I think I looked at about fifty different banana muffin and bread variations before finally deciding to make these muffins. My objective was to make something healthy but special. I didn’t want plain old banana bread and I sure didn’t want something that was boring and dry.
Luckly, I had bookmarked Jenny’s recipe for these banana muffins a few months ago. And since I wanted Matt to be able to enjoy the treat as well, I obviously had to trade out the peanut butter for something my husband wouldn’t make a face at.
Considering I’ve had an open jar of Cookie Butter forever, it was the perfect solution. The molten center full of oozing speculoos spread is the perfect surprise when you break open the otherwise wholesome banana muffin. The muffins are actually low in fat and have the perfect balance of healthy enough for breakfast but good enough for dessert. You know how I love that.

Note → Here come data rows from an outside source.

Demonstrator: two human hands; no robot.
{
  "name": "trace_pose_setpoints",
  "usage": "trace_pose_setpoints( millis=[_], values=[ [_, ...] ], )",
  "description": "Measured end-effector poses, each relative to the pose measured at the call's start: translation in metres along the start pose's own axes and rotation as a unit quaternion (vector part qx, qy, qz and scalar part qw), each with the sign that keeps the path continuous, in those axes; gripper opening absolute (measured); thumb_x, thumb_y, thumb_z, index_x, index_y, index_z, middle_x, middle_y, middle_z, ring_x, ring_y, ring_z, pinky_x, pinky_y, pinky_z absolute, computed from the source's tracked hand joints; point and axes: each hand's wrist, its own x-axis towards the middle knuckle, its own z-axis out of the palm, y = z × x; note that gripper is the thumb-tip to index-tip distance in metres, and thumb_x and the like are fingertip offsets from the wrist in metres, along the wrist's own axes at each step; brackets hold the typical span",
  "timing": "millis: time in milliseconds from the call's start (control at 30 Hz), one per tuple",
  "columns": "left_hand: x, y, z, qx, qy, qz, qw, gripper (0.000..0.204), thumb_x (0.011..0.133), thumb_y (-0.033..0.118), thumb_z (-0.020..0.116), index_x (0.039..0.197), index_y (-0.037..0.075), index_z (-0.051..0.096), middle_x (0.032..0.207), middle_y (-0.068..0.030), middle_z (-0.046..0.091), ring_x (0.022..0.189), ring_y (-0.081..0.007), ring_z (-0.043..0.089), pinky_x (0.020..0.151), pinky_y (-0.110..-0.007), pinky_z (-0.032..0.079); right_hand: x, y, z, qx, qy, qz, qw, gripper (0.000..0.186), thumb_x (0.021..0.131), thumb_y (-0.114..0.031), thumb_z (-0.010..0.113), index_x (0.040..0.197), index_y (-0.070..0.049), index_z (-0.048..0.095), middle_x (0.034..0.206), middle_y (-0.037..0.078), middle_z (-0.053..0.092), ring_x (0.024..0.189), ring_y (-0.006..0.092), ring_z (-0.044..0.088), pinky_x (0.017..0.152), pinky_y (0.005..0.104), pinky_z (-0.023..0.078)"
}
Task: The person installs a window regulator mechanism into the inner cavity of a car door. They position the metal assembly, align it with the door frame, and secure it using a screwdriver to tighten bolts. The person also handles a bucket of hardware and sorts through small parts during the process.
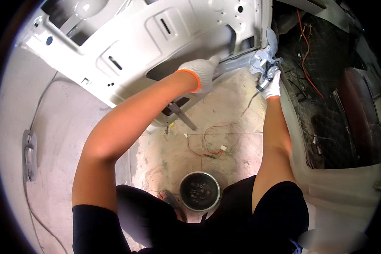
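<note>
A silvery metal window regulator [237, 63] with a toothed plate and a small motor is held between my two gloved hands, beside the white car door panel [135, 51]. My left hand [201, 74], in a white knit glove with an orange cuff, is closed around the regulator's long arm. The palm side is hidden. At the motor end my right hand [273, 86], gloved alike, grips the motor from below and the right. A short wire hangs from it. Below my left wrist a flat metal bar [182, 116] sticks out from the door's lower edge; I cannot tell whether it belongs to the regulator.
A round metal bowl [200, 191] with small fasteners stands on the floor between my legs. Thin red wires with a white connector [223, 148] lie ahead of it. To the right is the door opening, its pale sill [338, 182] and a dark red seat part [360, 110].
</note>
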Motion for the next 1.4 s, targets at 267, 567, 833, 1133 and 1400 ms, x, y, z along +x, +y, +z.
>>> trace_pose_setpoints(
  millis=[267,567,833,1133,1400],
  values=[
    [0.028,0.003,0.0,0.086,0.078,0.008,0.993,0.048,0.092,0.009,0.057,0.138,0.009,0.045,0.109,-0.0207,0.071,0.105,-0.0394,0.068,0.084,-0.049,0.054,0.0,0.013,0.017,0.073,0.059,-0.024,0.995,0.075,0.091,-0.08,0.046,0.136,-0.022,0.06,0.119,-0.001,0.067,0.105,0.0214,0.063,0.096,0.0394,0.051],
    [0.054,0.024,-0.042,0.23,0.15,0.067,0.959,0.028,0.094,0.018,0.06,0.121,0.01,0.061,0.104,-0.0133,0.074,0.097,-0.0343,0.072,0.076,-0.049,0.057,0.004,0.03,0.02,0.175,0.078,0.002,0.982,0.072,0.089,-0.082,0.047,0.131,-0.026,0.062,0.122,-0.007,0.067,0.105,0.0155,0.063,0.094,0.0337,0.052],
    [0.071,0.051,-0.046,0.301,0.232,0.07,0.922,0.031,0.09,0.013,0.063,0.121,0.015,0.065,0.112,-0.0116,0.073,0.105,-0.0299,0.071,0.085,-0.044,0.055,0.027,0.039,-0.002,0.232,0.054,-0.079,0.968,0.059,0.092,-0.077,0.044,0.113,-0.026,0.066,0.098,-0.006,0.068,0.081,0.0135,0.062,0.073,0.0306,0.052],
    [0.072,0.036,-0.011,0.378,0.344,0.114,0.852,0.031,0.092,0.022,0.061,0.122,0.017,0.063,0.109,-0.0092,0.071,0.101,-0.0252,0.068,0.086,-0.045,0.05,0.005,0.074,0.022,0.26,0.141,-0.049,0.954,0.067,0.091,-0.082,0.029,0.125,-0.034,0.062,0.109,-0.01,0.063,0.094,0.0121,0.057,0.084,0.0346,0.044],
    [0.056,0.046,0.009,0.319,0.347,0.095,0.877,0.038,0.089,0.019,0.062,0.126,0.015,0.063,0.096,-0.0072,0.069,0.091,-0.0255,0.068,0.076,-0.044,0.05,0.013,0.064,0.014,0.259,0.137,-0.116,0.949,0.069,0.096,-0.071,0.034,0.146,-0.027,0.05,0.145,-0.005,0.052,0.128,0.0161,0.049,0.108,0.0342,0.035]
  ],
)
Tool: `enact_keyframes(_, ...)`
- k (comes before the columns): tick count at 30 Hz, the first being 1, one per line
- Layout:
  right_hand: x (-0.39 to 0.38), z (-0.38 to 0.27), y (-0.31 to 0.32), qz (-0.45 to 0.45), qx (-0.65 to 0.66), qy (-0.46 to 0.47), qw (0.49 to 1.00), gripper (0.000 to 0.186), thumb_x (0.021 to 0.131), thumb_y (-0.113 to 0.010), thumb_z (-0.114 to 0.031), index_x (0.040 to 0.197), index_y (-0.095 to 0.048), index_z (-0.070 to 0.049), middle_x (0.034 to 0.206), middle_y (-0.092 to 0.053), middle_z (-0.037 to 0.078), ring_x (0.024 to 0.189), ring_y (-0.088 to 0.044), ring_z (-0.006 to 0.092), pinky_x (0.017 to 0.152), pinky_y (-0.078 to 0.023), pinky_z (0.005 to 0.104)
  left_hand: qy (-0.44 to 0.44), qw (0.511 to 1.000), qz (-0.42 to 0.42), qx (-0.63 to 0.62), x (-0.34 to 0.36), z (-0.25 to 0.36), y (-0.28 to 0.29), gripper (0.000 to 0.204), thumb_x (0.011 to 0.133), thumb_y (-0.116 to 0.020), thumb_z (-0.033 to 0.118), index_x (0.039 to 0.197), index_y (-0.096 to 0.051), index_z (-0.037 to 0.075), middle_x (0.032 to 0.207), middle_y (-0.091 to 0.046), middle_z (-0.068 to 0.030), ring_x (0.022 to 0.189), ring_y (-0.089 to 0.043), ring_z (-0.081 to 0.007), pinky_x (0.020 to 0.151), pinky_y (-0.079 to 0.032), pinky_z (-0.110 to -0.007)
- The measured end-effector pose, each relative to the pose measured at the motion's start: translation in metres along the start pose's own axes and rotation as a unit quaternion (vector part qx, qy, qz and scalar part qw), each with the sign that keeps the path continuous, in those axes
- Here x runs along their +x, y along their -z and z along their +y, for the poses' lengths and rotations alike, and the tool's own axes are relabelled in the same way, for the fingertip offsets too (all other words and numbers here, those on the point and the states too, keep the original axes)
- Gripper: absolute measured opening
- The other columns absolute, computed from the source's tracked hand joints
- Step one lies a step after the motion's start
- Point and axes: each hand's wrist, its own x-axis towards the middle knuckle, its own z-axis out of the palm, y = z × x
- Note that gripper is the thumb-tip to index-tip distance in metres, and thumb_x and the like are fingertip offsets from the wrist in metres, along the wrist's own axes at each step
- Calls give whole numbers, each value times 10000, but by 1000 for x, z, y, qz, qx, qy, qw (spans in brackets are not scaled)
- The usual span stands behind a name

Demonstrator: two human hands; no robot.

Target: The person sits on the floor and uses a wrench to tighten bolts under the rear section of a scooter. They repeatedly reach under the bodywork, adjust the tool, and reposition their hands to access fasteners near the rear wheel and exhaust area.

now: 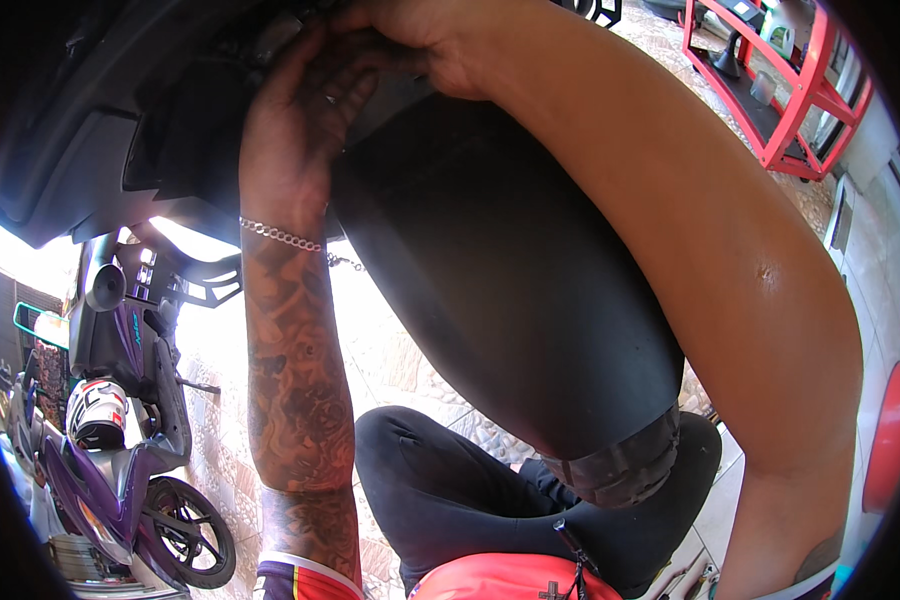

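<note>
A black front mudguard (490, 270) curves down the middle, with a knobbly tyre (625, 465) showing below its near end. My left hand (305, 125) reaches up beside the mudguard's far end, under dark vehicle bodywork (100, 150). Its fingers are bent in the shadow, and whatever they hold is too dark to make out. From the right, my right forearm arches over the mudguard. My right hand (410, 40) is close to the left one at the top, with its fingers mostly hidden in shadow against the dark parts.
A purple scooter (120, 480) stands at the left, with a white, black and red object (98, 412) on it. At the upper right is a red tool trolley (770, 140) carrying several items. A red round object (888, 440) lies at the right edge. Stone-patterned tiles (390, 340) cover the floor.
</note>
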Motion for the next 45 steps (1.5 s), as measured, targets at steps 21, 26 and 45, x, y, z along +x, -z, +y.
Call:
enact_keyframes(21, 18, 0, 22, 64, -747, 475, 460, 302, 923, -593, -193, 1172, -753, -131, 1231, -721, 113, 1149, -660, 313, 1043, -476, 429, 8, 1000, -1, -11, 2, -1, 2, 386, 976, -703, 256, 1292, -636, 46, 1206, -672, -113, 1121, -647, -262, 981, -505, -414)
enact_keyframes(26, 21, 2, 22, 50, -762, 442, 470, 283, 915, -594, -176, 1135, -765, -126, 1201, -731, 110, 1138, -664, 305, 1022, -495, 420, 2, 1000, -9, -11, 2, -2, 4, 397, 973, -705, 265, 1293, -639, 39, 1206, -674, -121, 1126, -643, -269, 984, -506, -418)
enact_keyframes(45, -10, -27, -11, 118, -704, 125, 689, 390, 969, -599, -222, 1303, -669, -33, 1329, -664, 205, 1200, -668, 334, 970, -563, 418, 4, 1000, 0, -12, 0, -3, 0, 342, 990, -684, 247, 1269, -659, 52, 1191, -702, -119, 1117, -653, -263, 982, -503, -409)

Oh, and considering I practically inhaled one when I went to just taste a sample, you know they are good.
Cookie Butter Lava Whole Wheat Banana Muffins
Makes 14 muffins
1 cup Cookie Butter (or speculoos spread of choice)
1/2 cup powdered sugar
1 cup mashed brown bananas (about 2 medium)
3 3/4 ounces (1/2 cup) granulated sugar
2 ounces (1/4 cup, packed) light brown sugar
2 x-large egg whites
1/2 teaspoon vanilla extract
1 cup low fat buttermilk
5 1/2 ounces (1 cup) whole wheat flour
1 3/4 ounces (1/3 cup) oat bran
1 teaspoon baking soda
1/4 teaspoon salt
1/4 teaspoon ground cinnamon
Pre-heat oven to 350 degrees; line a muffin tin with cupcake liners and set aside
In a medium bowl, mix together cookie butter and powdered sugar
Use a medium cookie dough (about 2 tablespoons) scoop to scoop a ball of cookie butter mixture into each cupcake liner
In another medium bowl, whisk together flour, oat bran, baking soda, salt and cinnamon; set aside
In a large bowl, whisk together remaining ingredients (bananas through buttermilk)
Stir in dry ingredients just until combined
Use a large cookie dough scoop or ladle to evenly distribute batter into cups (over and around cookie butter filling)
Bake 20-25 minutes or until a knife comes out clean from center
Note: These muffins are best when they are still warm from the oven but are still good covered at room temperature for up to two days after baking. To get the full lava effect, microwave the room temperature muffins for about 7 seconds each.